I created a set of algorithms and helpers in Scala for Spark working with different formats of measured data. They are all based on Hadoop's FileInputFormat. I also created some helpers to ease working with time series data from a Cassandra database. I now need some advanced functions which are already present in Thunder, plus some of my colleagues who are to work with these helper functions want to use Python. Is it somehow possible to use these helper functions from python or do I have to reimplement them?

I read through a lot of docs and only found that you can load extra jars with pyspark, but not how to use the functions.

rabejens
  • 7,594
  • 11
  • 56
  • 104
  • It is actually possible. – eliasah Feb 24 '16 at 13:12
  • @eliasah It depends, doesn't it?
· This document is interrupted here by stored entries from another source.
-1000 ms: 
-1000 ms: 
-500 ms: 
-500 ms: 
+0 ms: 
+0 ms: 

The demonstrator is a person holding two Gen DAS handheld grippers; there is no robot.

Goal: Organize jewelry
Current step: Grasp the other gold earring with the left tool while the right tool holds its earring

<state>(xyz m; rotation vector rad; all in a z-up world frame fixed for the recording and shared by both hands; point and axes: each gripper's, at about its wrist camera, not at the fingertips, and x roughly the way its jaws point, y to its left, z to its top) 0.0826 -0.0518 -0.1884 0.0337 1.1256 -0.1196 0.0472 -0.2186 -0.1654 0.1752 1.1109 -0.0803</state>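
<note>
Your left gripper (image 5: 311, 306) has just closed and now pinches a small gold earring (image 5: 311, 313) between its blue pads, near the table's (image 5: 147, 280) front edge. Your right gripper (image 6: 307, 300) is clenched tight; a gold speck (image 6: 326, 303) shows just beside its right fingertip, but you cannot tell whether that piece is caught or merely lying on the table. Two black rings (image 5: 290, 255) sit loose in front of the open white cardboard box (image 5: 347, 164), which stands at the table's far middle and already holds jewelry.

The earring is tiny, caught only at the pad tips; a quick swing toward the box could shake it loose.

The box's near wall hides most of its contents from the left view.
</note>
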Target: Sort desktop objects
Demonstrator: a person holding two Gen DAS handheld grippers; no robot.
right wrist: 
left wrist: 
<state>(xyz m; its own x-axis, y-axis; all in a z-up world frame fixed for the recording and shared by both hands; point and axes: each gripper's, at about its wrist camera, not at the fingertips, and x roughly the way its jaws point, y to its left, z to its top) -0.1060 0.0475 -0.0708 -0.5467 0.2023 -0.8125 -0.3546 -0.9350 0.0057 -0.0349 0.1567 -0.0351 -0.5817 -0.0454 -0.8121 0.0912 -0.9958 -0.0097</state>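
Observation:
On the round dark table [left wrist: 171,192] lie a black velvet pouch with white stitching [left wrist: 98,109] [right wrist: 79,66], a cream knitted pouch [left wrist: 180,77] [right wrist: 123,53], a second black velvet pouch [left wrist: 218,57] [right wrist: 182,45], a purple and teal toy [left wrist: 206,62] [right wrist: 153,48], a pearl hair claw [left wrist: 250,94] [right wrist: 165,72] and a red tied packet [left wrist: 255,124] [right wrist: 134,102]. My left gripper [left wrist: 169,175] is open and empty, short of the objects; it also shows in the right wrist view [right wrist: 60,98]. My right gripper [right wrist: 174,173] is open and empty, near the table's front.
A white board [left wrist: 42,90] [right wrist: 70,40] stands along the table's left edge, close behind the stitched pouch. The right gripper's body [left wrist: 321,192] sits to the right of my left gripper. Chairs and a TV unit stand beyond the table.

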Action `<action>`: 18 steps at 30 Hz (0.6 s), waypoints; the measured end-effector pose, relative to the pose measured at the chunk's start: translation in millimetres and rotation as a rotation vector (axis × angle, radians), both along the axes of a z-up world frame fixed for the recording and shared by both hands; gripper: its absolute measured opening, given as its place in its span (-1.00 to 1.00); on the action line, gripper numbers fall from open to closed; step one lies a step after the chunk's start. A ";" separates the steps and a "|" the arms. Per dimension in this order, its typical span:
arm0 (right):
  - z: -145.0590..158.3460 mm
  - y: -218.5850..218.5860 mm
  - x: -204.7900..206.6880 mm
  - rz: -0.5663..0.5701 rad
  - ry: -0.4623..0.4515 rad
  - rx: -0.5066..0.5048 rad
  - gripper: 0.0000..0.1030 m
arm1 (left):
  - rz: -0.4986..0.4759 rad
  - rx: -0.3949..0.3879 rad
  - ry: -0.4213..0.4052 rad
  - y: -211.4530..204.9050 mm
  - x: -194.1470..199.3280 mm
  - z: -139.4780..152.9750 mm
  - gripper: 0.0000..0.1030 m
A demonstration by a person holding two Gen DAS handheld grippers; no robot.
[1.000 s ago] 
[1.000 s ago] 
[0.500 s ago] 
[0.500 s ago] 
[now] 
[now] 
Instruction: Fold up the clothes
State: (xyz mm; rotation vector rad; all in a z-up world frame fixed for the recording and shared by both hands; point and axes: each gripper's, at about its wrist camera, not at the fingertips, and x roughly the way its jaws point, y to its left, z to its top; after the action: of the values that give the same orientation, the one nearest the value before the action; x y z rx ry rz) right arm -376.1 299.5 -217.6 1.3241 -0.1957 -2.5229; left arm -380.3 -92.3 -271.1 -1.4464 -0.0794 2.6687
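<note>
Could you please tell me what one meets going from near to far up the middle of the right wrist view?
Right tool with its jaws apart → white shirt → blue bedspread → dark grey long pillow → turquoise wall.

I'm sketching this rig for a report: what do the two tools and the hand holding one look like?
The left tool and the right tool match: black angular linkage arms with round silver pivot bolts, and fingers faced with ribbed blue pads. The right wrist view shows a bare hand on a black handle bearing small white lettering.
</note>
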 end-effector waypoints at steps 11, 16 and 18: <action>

You can trigger high level transformations but it is not possible to the same thing from the worker. – zero323 Feb 24 '16 at 13:19
  • That's true ! I was thinking of the other way around like what I did [here](http://stackoverflow.com/a/33500704/3415409) – eliasah Feb 24 '16 at 13:26
  • So, if I created the "sc.coolMeasuringDataFile" via an implicit class, can I use that from pyspark and if yes, how do I do that? – rabejens Feb 24 '16 at 14:05

1 Answers1

2

"By accident" I found the solution: It is the "Java Gateway". This is not documented in the Spark documentation (at least I didn't find it).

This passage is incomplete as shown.